F. Namouchi, Journal of Alloys and Compounds 469 (2009) 197–202.His
work is about Investigation on electrical properties of thermally aged PMMA by
combined. Effects of thermal aging on electric properties of polymethyl methacrylate
(PMMA) polymer are reported in this paper. PMMA samples are submitted to successive
heat-cooling cycles (Tmax =45 ◦C and Tmin =20 ◦C) in the ambient air. Different
complementary techniques are thus employed to investigate structural modifications,
conduction processes and dielectric relaxations. These are the Fourier Transform Infra
Red (FTIR) spectroscopy, impedance spectroscopy and current–voltage technique.
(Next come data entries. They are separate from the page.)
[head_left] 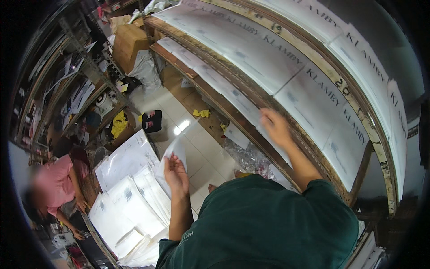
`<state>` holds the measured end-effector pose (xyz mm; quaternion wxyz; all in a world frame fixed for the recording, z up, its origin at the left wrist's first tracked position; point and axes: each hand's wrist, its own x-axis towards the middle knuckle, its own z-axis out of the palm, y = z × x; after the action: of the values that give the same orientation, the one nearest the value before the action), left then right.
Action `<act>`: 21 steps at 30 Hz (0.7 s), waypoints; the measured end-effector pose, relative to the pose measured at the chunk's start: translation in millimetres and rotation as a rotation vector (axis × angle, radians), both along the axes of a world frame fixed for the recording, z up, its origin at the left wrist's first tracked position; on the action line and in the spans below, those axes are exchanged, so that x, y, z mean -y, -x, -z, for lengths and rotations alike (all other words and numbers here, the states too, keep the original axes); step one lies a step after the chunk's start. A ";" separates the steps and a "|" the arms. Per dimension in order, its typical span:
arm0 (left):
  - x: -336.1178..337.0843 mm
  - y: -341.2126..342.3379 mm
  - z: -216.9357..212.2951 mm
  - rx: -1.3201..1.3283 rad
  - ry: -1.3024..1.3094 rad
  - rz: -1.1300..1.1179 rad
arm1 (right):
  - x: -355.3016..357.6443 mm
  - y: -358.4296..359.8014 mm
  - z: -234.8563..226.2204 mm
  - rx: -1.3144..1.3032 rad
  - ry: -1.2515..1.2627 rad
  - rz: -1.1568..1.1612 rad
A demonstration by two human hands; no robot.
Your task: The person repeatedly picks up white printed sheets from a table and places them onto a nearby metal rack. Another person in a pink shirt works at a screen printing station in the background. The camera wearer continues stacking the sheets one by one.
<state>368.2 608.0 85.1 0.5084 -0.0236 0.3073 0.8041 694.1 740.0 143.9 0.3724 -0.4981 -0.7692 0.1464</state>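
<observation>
My left hand (177, 175) is closed on a thin white sheet (174, 152), whose upper end curls up above the fingers. It hangs over the edge of a table with stacked white sheets or flat bags. My right hand (275, 127) is stretched toward the rack on the right and blurred by motion, so its grip cannot be made out. It is nearest the edge of a wooden shelf (264, 89), where white printed sheets (291, 96) lie side by side. A lower shelf with more white sheets (219, 85) runs just below.
The table holds a white stack (121, 204) and a glossy white board (127, 161). A person in a pink shirt (62, 179) is at the table's far left. Clear plastic wrap (251, 157), yellow scraps (201, 113) and a cardboard box (130, 47) lie about the tiled floor. Metal shelving (85, 62) stands left.
</observation>
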 end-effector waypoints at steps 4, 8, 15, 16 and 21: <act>-13.7 -9.2 4.6 0.037 0.031 0.088 | 37.2 103.3 35.0 -0.259 0.542 -0.441; -17.8 -12.5 13.8 0.073 0.055 0.192 | 34.2 166.7 54.9 -0.283 0.620 -0.530; -20.5 -18.9 14.1 0.038 0.092 0.279 | 17.6 211.2 55.0 -0.340 0.516 -0.387; -21.4 -16.2 14.1 0.011 0.101 0.341 | 11.2 214.8 59.5 -0.319 0.475 -0.377; -31.2 5.5 18.0 -0.300 0.202 0.732 | -55.2 234.1 80.0 -0.450 0.279 -0.290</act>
<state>362.6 639.2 67.1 0.7056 0.1549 0.4437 0.5304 460.0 795.1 63.9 0.4364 -0.3846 -0.7030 0.4091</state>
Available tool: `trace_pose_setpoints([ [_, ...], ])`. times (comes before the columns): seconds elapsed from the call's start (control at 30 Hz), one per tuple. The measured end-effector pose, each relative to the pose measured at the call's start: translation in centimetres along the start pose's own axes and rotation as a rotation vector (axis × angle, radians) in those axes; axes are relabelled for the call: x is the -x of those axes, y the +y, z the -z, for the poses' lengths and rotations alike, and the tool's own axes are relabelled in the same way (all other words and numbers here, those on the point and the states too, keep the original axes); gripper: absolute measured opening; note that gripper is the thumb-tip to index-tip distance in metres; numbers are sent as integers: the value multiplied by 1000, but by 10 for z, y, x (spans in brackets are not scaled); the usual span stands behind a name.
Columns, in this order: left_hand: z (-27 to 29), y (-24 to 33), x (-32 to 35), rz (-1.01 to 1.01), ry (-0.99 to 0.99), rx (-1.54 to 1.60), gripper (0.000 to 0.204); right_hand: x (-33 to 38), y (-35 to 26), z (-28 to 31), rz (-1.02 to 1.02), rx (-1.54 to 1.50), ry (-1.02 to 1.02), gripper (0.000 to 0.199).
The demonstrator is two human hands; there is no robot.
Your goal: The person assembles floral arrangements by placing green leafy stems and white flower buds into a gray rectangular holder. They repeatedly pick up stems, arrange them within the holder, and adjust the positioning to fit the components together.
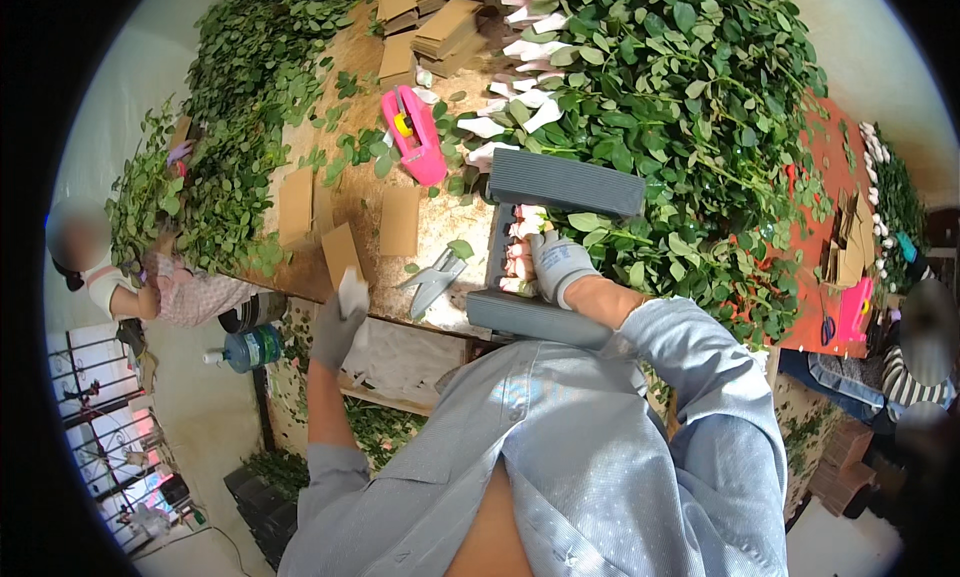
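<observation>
My left hand (340, 322), in a grey glove, is at the table's front edge. Its fingers close at the near end of a small brown cardboard piece (343, 256), with the fingertips bright in sunlight. My right hand (563, 265), gloved too, curls against pink and cream roses (520, 247). These blooms lie between two dark grey ribbed blocks, the far one (567, 183) and the near one (535, 318), with leafy stems running right. Part of the right hand's grip is hidden. A grey metal tool (436, 282) lies left of the roses.
A pink tape dispenser (412, 137) and loose cardboard pieces (399, 221) lie on the wooden table (455, 222). Cardboard stacks (445, 32) stand at the back. Leafy stems (690, 107) with white-wrapped heads (535, 52) fill the right. People work at far left (130, 277) and far right (915, 362).
</observation>
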State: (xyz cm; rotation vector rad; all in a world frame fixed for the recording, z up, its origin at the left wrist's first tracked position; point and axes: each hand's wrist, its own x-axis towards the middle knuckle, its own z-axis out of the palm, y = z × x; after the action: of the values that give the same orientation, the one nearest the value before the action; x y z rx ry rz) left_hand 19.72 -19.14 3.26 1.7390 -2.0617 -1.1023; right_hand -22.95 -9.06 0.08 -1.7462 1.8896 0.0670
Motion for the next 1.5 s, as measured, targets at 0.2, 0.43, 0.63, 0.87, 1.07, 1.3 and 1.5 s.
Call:
trace_pose_setpoints([
  [0.2,29,-103,61,522,-304,-592,68,0,3,-4,18,-1,22,66],
  [0.43,-6,-52,13,223,-141,-441,51,3,1,0,13,-15,31,64],
  [0.63,-53,148,-26,-474,-334,22,40,4,2,1,12,17,42,55],
  [0.87,-142,206,-76,-824,-992,-229,50,-2,4,1,2,-15,13,64],
  [1.07,-174,204,-90,-728,-1133,-426,39,-1,5,4,-29,2,-22,68],
  [1.3,-173,193,-81,-677,-1127,-491,46,-3,19,26,39,-151,-138,67],
  [1.5,-167,201,-80,-594,-1106,-489,40,3,23,12,96,-283,54,48],
])
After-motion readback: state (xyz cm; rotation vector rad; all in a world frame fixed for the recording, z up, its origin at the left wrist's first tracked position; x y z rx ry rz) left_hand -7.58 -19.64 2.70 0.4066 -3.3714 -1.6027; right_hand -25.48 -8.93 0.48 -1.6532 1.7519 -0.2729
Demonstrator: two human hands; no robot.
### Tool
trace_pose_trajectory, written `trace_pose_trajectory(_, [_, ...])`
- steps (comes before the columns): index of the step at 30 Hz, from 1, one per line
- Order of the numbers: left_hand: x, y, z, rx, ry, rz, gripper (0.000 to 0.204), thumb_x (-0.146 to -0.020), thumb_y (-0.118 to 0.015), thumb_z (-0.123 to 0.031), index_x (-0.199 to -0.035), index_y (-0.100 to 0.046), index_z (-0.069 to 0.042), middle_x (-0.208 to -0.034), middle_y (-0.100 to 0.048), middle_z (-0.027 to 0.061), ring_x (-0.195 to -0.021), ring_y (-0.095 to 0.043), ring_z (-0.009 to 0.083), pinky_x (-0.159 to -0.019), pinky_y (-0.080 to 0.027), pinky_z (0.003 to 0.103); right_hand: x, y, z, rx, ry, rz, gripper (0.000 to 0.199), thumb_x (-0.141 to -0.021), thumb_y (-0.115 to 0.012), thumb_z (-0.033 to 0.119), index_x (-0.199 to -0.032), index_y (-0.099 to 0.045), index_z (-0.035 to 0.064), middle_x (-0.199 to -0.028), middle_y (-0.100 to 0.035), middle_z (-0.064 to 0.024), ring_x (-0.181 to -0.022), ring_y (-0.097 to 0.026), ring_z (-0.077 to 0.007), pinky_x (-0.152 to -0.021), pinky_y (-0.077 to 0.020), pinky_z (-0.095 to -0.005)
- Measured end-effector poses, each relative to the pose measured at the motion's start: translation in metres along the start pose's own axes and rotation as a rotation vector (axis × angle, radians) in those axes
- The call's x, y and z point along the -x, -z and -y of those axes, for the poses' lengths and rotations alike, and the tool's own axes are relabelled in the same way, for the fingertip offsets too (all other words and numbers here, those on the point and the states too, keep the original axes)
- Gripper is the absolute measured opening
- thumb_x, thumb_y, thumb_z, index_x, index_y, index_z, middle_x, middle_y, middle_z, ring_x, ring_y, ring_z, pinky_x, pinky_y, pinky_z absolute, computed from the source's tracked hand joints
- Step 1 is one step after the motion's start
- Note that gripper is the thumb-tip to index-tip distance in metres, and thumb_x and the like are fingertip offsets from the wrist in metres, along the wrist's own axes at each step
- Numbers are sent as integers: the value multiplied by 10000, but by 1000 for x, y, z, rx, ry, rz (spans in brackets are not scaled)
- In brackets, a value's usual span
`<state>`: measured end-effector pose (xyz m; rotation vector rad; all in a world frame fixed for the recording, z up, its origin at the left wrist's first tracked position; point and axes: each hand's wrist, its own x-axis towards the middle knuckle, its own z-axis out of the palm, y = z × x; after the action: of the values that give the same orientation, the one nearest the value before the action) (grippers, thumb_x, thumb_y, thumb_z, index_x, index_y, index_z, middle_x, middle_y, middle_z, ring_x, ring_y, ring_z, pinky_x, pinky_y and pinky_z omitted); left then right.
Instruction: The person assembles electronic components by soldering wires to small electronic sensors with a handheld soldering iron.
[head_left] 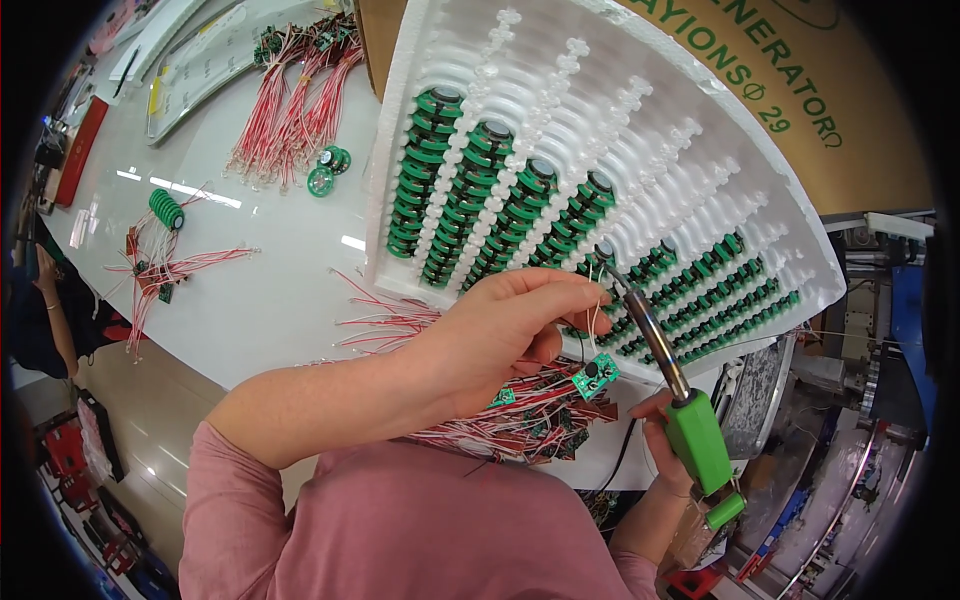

Results are discussed in terms of FTIR bands intensities, relaxation frequencies and
electrical conductivity.We demonstrated that thermal aging favors oxidation
phenomenon. This causes an increase of free radicals leading to space charge amount
increasing. PMMA polymer presents therefore a less insulating character.
Bharti Choudhary, Current Applied Physics 10 (2010) 807–812.His work is
about Synthesis and surface modification of ZnO:Cu nanoparticles by silica and PMMA.
ZnO nanoparticles doped with Cu were synthesized by solid state reaction using different
precursor routes and varying growth environment. Average crystallite size varied from 40
to 100 nm depending upon synthesis temperature, lower temperature favouring smaller
particle size. Scanning electron microscope (SEM) images showed that particles
synthesized at 250 _C were in the shape of nanorods but those synthesized at 900 _C had
spherical shape. Luminescence emission showed marked dependence on the growth
conditions varying from ultraviolet (UV) emission to green emission. For making the
luminescent nanoparticles bio-compatible, a bioinorganic interface on ZnO:Cu
nanoparticles was created by coating them with inert silica. Surface modification of
ZnO:Cu was also done with lipophilic polymethylmethacrylate (PMMA). ZnO:Cu
nanoparticles showed hexagonal wurtzite structure and the coating of silica was
confirmed with the presence of two extra peaks due to silica in the XRD spectra.
Thermogravimetric analysis (TGA) and FTIR spectroscopy indicated that PMMA
molecules were adsorbed on the surface of ZnO:Cu nanoparticles. SEM images revealed
that PMMA adsorption improved the dispersibilty of ZnO:Cu nanoparticles.